Rasa penasaran melihat drama orang lain tak ubahnya seperti bagaimana orang-orang di jalan sering berhenti hanya untuk menengok kecelakaan lalu lintas – tanpa mau bersusah-payah membantu sang korban. Kita hanya ingin tahu saja ‘kesialan’ apa yang sedang menimpa orang itu. Ada suatu rasa keingintahuan yang begitu besar melihat orang lain berada dalam masalah. Orang Jerman menyebut rasa ini dengan nama Schadenfreude – yakni rasa kepuasan bagi diri sendiri saat menyaksikan masalah, kegagalan, atau hal memalukan yang dialami orang lain.

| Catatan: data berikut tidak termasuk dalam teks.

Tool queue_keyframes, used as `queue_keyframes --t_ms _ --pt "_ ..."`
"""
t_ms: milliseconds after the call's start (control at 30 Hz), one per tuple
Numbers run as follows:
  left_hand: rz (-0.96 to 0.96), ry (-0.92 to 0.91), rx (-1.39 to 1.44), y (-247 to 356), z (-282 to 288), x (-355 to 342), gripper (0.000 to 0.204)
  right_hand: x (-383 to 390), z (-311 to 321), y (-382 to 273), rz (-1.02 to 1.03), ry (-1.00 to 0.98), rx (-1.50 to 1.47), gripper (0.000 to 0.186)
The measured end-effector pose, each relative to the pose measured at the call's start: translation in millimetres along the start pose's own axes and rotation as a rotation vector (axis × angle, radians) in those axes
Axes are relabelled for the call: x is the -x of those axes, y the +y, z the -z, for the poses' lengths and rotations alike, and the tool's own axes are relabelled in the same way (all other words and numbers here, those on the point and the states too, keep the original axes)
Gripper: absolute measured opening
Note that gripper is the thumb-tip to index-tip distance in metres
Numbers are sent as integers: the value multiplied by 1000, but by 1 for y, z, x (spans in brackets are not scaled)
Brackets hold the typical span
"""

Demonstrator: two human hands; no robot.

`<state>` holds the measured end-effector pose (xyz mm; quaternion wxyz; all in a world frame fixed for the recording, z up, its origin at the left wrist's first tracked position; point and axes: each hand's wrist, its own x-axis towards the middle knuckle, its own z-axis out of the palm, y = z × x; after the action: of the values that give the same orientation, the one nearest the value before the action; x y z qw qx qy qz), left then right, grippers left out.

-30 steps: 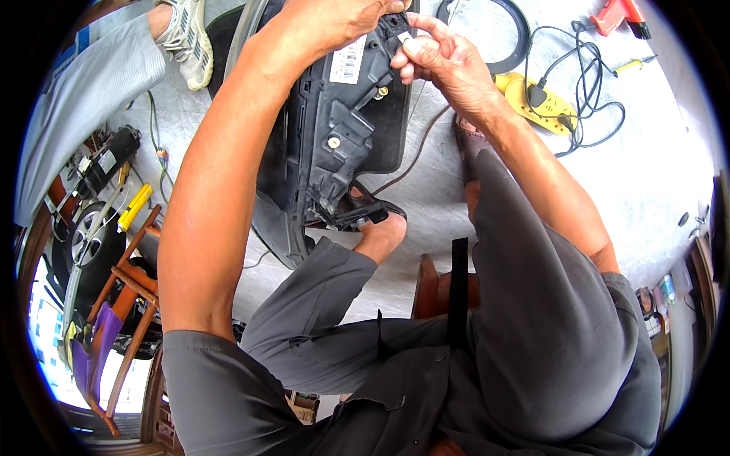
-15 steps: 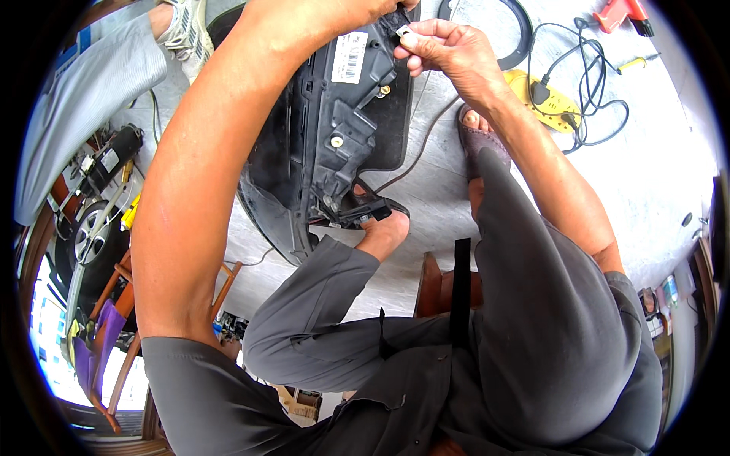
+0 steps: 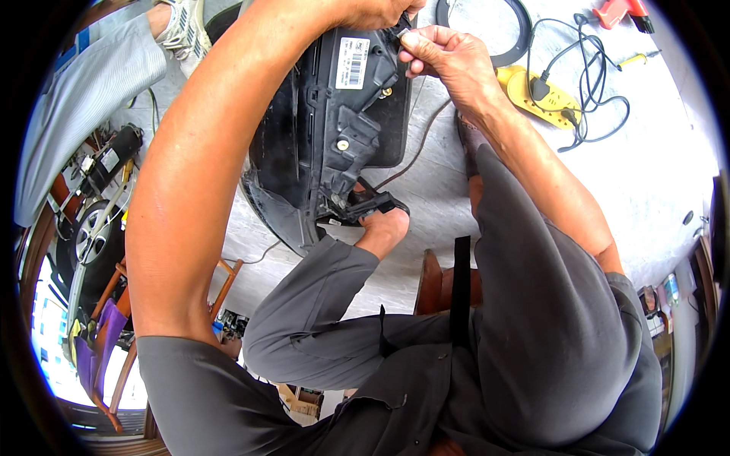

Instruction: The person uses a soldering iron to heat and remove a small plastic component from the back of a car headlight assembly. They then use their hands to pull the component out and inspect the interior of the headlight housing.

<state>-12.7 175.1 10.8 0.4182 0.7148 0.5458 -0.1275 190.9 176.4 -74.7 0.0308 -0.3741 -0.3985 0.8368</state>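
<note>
A black car headlight housing (image 3: 334, 129) with a white label stands upright in front of me, its clear lens side toward the left. My left hand (image 3: 384, 11) is at the top end of the housing, fingers curled; the upper picture edge cuts it off and hides what they grip. Close beside it, my right hand (image 3: 452, 61) pinches thumb against forefinger on a small light-coloured piece at the housing's upper right corner. Its kind is too small to tell. Brass-coloured screws (image 3: 343, 145) sit in the housing's back.
Right of the housing lie a black ring (image 3: 525, 38), a yellow power strip (image 3: 540, 97) with a black cord, a red tool (image 3: 620, 11) and a yellow-handled screwdriver (image 3: 637, 60). Another person's leg (image 3: 99, 114) is at upper left. My bare foot (image 3: 386, 228) rests against the housing's lower end.
The housing has shifted and tilted slightly to the right. My left hand has moved a little right, nearer my right hand, which keeps its pinch at the same corner.
</note>
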Motion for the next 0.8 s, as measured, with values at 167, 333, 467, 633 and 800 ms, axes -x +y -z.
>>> queue_keyframes --t_ms 167,333,467,633,800 --pt "25 -87 7 4 7 -2 15 6 3 2 20 -11 -57 21" --pt "30 -48 64 4 11 -1 15 4 -1 3 92 65 104 20" --pt "21 11 44 -1 3 -1 17 3 0 3 157 33 210 19" --pt "-11 66 61 -2 -4 -7 16 6 -4 4 135 97 140 17" --pt "-42 260 92 -10 -22 1 14 4 -11 4 140 69 70 17"
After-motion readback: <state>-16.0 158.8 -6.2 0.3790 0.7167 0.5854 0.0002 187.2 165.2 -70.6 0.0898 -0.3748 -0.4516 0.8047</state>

Tapi mungkin kita bingung mengapa kita bisa begitu tertarik menengok drama orang lain yang bahkan kita tak kenal sekali pun. Sederhananya, sama saja seperti perasaan kita yang mudah terbawa saat menonton drama di televisi atau film – hanya saja peran-peran itu dimainkan oleh orang dalam dunia nyata dan bukan aktor. Dengan melihat segala drama yang terjadi kita pun seakan-akan menjadi bagian dari cerita itu dan seakan-akan telah mengenal para pemainnya. Ini lah yang disebut sebagai hubungan parasosial.
Menurut para ahli psikologi, hubungan parasosial merupakan hubungan satu sisi di mana salah satu pihak mengucurkan begitu banyak waktu dan tenaga yang mana pihak lainnya bahkan tak pernah menyadari keberadaan mereka. Dengan semakin personalnya media sosial, hubungan parasosial semacam ini justru seperti dipupuk. Kita dapat semakin terjerat dengan merasa bahwa kita benar-benar mengenal mereka hanya karena mudahnya berkomunikasi dengan mereka yang kita lihat di layar gadget.
Padahal yang harus kita ingat adalah bahwa hubungan ini hanya semu semata.